WHAT THE TASK REQUIRES
In the listing that follows, tally the lines containing "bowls"; give the count and nothing more.

================================

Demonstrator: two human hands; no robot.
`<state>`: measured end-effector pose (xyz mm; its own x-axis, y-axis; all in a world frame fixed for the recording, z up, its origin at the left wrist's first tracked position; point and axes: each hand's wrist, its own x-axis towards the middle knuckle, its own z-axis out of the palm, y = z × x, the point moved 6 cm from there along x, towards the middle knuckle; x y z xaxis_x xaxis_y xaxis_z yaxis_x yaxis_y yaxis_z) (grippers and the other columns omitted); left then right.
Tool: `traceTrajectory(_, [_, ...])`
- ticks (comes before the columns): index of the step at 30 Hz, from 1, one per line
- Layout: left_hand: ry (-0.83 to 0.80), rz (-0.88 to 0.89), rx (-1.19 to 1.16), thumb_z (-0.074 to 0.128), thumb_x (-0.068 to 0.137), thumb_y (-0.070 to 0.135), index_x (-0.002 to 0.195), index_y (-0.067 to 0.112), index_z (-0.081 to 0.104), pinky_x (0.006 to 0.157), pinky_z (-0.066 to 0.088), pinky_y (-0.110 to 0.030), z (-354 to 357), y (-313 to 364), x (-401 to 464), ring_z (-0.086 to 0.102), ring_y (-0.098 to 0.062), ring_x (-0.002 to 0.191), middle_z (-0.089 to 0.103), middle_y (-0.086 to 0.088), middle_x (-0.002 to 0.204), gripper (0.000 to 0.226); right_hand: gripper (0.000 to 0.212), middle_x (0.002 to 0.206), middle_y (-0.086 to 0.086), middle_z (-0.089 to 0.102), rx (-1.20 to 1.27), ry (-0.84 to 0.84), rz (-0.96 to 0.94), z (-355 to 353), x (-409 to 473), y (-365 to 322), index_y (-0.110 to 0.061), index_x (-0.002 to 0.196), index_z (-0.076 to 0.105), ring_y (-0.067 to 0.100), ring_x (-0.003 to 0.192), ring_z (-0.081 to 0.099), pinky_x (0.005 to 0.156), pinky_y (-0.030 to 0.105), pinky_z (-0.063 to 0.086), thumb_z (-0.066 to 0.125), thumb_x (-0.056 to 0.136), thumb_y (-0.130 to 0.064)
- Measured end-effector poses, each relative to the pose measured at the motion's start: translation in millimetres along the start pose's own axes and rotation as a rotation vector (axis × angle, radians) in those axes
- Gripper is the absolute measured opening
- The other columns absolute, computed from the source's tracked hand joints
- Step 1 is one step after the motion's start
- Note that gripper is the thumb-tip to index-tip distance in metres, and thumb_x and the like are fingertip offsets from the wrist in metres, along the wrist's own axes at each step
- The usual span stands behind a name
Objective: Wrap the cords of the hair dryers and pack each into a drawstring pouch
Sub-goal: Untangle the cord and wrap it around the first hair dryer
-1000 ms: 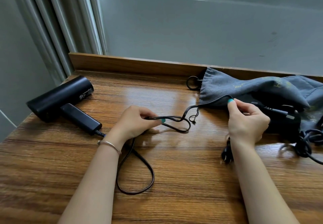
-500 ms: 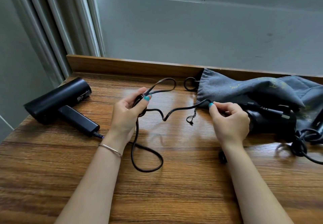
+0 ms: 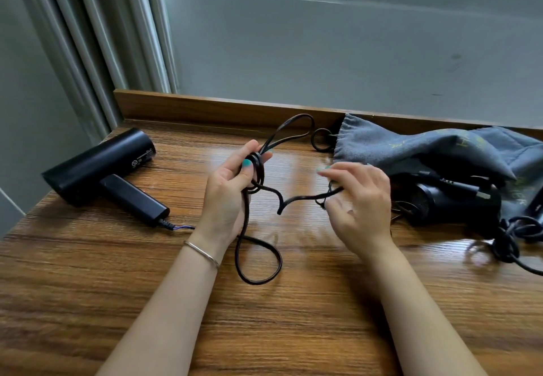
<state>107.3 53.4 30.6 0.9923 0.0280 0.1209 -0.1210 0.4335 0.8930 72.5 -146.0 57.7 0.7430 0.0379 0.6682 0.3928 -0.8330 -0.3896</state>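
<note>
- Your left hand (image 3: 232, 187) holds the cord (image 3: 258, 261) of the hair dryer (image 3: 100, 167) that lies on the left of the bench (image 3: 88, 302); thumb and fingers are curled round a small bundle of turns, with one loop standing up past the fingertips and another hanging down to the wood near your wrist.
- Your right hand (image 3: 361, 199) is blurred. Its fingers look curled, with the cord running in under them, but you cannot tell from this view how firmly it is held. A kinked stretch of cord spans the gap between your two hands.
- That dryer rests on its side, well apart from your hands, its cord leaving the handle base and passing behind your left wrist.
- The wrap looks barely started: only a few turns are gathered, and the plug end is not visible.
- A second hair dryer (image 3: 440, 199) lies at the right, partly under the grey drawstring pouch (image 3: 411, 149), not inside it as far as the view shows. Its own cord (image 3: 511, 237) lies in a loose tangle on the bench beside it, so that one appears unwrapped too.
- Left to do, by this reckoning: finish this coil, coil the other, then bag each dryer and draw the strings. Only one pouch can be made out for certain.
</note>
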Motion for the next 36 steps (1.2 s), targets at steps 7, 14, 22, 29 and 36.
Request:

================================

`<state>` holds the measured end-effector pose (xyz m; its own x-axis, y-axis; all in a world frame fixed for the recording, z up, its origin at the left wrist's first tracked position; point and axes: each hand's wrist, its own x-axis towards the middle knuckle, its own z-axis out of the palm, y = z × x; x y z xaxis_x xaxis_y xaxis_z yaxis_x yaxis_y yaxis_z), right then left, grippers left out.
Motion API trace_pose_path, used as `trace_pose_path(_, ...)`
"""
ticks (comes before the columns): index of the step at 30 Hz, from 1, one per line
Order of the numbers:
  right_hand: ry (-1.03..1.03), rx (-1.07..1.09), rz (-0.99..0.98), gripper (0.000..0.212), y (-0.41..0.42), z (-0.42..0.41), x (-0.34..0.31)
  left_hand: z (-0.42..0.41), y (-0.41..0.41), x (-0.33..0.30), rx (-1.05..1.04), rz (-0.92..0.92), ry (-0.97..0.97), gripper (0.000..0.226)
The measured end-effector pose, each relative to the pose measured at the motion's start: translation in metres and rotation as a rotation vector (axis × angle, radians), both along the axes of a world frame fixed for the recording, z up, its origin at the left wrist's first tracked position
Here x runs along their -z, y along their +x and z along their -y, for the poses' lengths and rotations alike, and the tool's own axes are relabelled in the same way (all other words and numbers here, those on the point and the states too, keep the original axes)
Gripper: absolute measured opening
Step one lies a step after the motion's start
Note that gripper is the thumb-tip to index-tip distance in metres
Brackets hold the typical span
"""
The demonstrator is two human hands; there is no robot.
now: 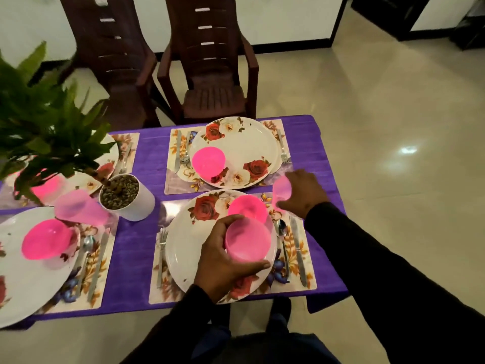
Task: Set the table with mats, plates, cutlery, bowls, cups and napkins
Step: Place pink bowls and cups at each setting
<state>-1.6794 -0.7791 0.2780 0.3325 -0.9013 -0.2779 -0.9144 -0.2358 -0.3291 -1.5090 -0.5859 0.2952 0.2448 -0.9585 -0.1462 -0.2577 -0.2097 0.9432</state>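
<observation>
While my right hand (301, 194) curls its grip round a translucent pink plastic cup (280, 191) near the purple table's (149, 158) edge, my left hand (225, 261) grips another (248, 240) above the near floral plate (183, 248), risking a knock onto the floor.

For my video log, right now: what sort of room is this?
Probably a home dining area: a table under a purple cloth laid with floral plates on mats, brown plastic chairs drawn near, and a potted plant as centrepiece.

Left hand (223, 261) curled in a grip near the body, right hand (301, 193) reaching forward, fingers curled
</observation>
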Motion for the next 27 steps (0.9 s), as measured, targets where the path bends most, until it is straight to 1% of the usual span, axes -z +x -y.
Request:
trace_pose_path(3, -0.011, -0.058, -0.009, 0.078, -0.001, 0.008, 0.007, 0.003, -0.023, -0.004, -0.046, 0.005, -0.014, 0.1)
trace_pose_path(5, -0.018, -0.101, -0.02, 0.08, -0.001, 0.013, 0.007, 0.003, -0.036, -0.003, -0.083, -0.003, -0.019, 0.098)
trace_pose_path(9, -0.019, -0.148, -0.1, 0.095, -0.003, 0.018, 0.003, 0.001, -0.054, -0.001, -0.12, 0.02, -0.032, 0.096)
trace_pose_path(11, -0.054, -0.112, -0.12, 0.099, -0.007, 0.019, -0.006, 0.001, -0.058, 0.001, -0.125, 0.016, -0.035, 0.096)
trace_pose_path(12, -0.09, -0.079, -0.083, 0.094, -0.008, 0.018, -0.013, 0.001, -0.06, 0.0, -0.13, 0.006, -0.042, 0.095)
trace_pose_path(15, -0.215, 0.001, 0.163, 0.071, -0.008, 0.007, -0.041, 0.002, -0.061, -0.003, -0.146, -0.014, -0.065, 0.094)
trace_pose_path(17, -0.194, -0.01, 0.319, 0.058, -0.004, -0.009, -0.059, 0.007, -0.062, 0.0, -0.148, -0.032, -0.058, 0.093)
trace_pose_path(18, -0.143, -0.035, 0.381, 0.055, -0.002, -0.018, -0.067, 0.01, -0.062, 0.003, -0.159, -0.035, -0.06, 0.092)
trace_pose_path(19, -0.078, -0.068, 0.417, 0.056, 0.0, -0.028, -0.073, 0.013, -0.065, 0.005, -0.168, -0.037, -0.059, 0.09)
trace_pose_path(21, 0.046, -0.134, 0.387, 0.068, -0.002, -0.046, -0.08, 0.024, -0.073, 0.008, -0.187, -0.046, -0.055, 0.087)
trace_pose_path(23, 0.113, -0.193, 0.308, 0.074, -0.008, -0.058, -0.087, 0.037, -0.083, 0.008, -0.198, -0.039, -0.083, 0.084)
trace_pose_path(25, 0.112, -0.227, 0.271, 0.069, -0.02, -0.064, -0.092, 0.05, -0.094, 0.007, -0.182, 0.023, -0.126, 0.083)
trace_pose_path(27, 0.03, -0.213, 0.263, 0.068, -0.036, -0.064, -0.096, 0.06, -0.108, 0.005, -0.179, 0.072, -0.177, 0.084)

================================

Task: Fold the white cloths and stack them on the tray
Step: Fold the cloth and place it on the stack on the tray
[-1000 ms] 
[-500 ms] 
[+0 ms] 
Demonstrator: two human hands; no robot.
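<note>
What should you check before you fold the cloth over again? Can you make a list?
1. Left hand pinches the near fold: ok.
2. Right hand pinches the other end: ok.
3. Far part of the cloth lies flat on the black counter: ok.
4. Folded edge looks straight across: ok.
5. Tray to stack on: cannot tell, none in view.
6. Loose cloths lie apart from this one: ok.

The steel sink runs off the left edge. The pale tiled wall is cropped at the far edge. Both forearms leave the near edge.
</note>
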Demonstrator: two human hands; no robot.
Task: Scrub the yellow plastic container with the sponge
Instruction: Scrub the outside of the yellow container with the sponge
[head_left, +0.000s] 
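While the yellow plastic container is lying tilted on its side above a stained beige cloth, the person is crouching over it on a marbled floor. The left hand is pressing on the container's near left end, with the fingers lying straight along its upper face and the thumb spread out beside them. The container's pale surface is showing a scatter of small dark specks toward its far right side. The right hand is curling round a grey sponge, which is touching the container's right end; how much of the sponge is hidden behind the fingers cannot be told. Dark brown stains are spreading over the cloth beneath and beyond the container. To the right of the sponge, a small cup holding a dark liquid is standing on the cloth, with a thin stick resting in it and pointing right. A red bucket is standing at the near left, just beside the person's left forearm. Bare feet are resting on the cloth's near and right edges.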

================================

YOUR SOLUTION
2